Find the word "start" in the data, then copy each line where it is found.

BEGIN

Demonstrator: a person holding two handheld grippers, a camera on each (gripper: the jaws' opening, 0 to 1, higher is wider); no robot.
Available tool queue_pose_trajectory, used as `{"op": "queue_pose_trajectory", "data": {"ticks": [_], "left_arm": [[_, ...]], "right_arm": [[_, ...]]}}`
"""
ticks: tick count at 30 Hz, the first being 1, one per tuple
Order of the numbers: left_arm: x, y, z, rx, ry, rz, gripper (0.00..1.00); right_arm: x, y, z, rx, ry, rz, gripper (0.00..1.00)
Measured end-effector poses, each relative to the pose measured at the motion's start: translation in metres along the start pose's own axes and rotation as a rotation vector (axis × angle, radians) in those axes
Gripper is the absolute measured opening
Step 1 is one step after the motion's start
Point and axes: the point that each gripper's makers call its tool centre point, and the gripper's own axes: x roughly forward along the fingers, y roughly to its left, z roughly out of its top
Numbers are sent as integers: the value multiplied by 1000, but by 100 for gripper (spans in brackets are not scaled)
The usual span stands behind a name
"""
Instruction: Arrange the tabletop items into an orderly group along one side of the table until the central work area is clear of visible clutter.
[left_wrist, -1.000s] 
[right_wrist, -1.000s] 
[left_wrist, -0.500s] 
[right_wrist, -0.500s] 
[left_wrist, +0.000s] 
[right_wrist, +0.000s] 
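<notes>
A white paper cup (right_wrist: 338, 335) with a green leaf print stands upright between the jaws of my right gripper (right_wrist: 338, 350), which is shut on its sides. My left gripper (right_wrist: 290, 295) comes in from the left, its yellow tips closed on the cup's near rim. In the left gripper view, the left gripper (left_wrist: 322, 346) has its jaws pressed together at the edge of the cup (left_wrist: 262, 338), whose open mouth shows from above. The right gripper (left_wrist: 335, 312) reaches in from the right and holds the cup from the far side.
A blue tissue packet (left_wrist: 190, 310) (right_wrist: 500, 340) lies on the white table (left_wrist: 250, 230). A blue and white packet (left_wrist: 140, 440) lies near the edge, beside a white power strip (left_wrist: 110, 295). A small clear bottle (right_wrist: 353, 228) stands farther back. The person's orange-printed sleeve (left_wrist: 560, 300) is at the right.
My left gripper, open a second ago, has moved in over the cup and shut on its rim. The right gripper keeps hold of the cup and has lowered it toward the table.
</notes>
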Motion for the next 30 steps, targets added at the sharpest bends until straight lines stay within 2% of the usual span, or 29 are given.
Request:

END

→ Task answer
Measured end-effector poses, each relative to the pose measured at the motion's start: translation in metres along the start pose's own axes and rotation as a rotation vector (axis × angle, radians) in those axes
Step 1 is one step after the motion's start

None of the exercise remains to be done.